Disagreement with Parents about APs

I am currently a high school senior who is going to college in the fall. I was lucky enough to gain admission to a BS/MD program, which I will be attending in the fall. I have looked at my college’s website and I meet their required AP scores for credit. When I asked my parents about sending scores they said that I should refrain from sending them as I would be put in tougher courses which would make it more difficult to keep my GPA up, I am required to keep a 3.5 GPA to stay in my program at the college. They won’t budge and I would like the credit, due to the fact that I will be taking placement exams and most likely place out of introductory courses through those placement tests, so doesn’t it make a lot more sense to get credit for a class I will most likely place out of? Any input is greatly appreciated.

If you’re going to place out of them anyway, what does it matter?

I would like to get credit for the courses I am going to skip as that would allow me to take more classes that interest me as the program I am in severely limits my abilities to take courses outside of my bio and american studies double major

If your college is reputed for being difficult, don’t skip introductory courses. If it’s a college that’s not going to be very hard, get credit for them.

What college is this?
If it’s Youngstown State’s BS/MD, sure you can skip Level 1 of each class (but not more than that).
If it’s UChicago, even without taking the credit you’re going to suffer because the difference isn’t who took AP and who didn’t, but who took AP and scored a 4, and who took AP and scored a 5.
Also, this is assuming a score of 4 or 5. DO NOT attempt to skip a college class for which you got an AP 3.
Remember also that colleges each teach following a specific sequence, with specific methods and approaches AP may not teach (an AP class is not exactly a college class - first, it’s very slow-paced compared to a college class, and, second, while it’s uniformized for advanced content, not all colleges teach exactly what you learn in AP, so that you may end up with “gaps”.) The best way to see if you can skip one semester is to ask the professor for a retired final exam for the course you’d like to skip. If you score 90%+, you can skip. If not, take the class.
You’re going to prepare for med school. Med schools don’t care what you did in high school. They want you to take biology, physics, and English in college; you may be able to skip one level of calculus but unless you actually got college credit for a math class taken at a college, don’t skip more than that.
You CAN request credit for AP CS, AP Art History, AP History (Euro/World/US), AP Econ, AP Gov, AP Foreign Language.
For English, it means you’ll need to take 2 higher-level seminars - see if you can take Honors Composition and something interdisciplinary.

A good rule is use AP credit for courses out side of your major. If in your major, look at each course individually. Talk to students who are rising sophomores and see what they say.

Students are confuse because the College Board makes a lot of money by promoting the idea that a AP class and a college class are the same. They are not. Even if your college gives credit for the AP, don’t confuse that with the idea that you probably have a college level understanding of the material; You don’t.

I tend to side with your parents on this.

As do I.

The program is the 8-year Leadership in Medicine Program at Union College and Albany Medical College. Which means that in addition to being required to do an interdisciplinary major I also have to get my MBA in Healthcare Managment in the first four years.

MA, I Assume, not MBA ?

Ask for 'retired’final exams to see if you can skip calculus and take credit for gen ed’s unrelated to your major(s).

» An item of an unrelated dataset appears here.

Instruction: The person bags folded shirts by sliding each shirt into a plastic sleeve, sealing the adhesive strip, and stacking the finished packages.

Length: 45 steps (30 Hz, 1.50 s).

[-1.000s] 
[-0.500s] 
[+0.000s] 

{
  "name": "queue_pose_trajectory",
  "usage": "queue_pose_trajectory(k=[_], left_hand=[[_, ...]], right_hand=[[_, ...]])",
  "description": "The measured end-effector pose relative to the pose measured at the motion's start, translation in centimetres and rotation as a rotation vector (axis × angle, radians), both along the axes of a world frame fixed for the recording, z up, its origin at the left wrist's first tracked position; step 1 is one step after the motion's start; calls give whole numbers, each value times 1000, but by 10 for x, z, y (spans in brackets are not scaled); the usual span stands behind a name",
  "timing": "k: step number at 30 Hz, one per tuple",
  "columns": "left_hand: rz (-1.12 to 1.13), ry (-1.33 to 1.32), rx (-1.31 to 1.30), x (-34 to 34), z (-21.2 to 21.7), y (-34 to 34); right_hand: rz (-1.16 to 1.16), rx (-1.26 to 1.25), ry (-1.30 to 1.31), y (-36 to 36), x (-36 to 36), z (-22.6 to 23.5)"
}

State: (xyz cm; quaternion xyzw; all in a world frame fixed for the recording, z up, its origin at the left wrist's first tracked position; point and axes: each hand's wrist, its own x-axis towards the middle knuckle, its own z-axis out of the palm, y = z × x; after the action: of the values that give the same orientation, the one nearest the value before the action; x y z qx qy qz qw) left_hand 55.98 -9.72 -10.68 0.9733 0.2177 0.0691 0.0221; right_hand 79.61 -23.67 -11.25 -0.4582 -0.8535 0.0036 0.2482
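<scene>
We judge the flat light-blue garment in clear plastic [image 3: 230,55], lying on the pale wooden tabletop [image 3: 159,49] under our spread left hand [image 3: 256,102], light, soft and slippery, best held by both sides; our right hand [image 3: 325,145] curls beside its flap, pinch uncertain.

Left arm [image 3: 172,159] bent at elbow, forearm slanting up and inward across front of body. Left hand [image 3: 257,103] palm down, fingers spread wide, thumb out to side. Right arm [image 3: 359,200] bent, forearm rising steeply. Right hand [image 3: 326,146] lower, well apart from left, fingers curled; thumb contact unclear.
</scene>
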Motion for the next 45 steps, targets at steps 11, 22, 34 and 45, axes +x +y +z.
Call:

Thank you to everybody for your advice and to clarify my program does include MBA in Healthcare Management.

People don’t actually know this program well, but it’s very interesting. Congratulations for getting in, it’s highly selective.

So, you need to
1° major in chemistry (easiest route based on other requirements)
2° Get an interdisciplinary major

What AP tests did you get a 4 or 5 on? Which did you take this year?

Based on the info provided by Union, this is your schedule:

FRESHMAN YEAR
FALL
Introduction to Health Systems
If you scored a 4 or 5 on your AP Chem exam, you’ll have Chem 110H
If you took Calc AB and scored a 4-5, or BC 3, you’ll have Math113; if you took Calc BC and scored a 5, you’ll have Math 115

WINTER
FPR 100: First year tutorial
Bio 110 + 102: First Year Bio + lab
Second Major Class#1

SPRING
PHY 110
Second Major Class #2
Bio 225

SUMMER
( required classes)

There’s not much leeway. You can’t just skip whatever class. And because you need to maintain a high GPA, I would seriously consider taking Math 113 rather than Math 115 - Math 113 is already a math class for students who took AP Calc and covers in one semester what regular stem students cover in 2, and what students who never had calculus cover in 3.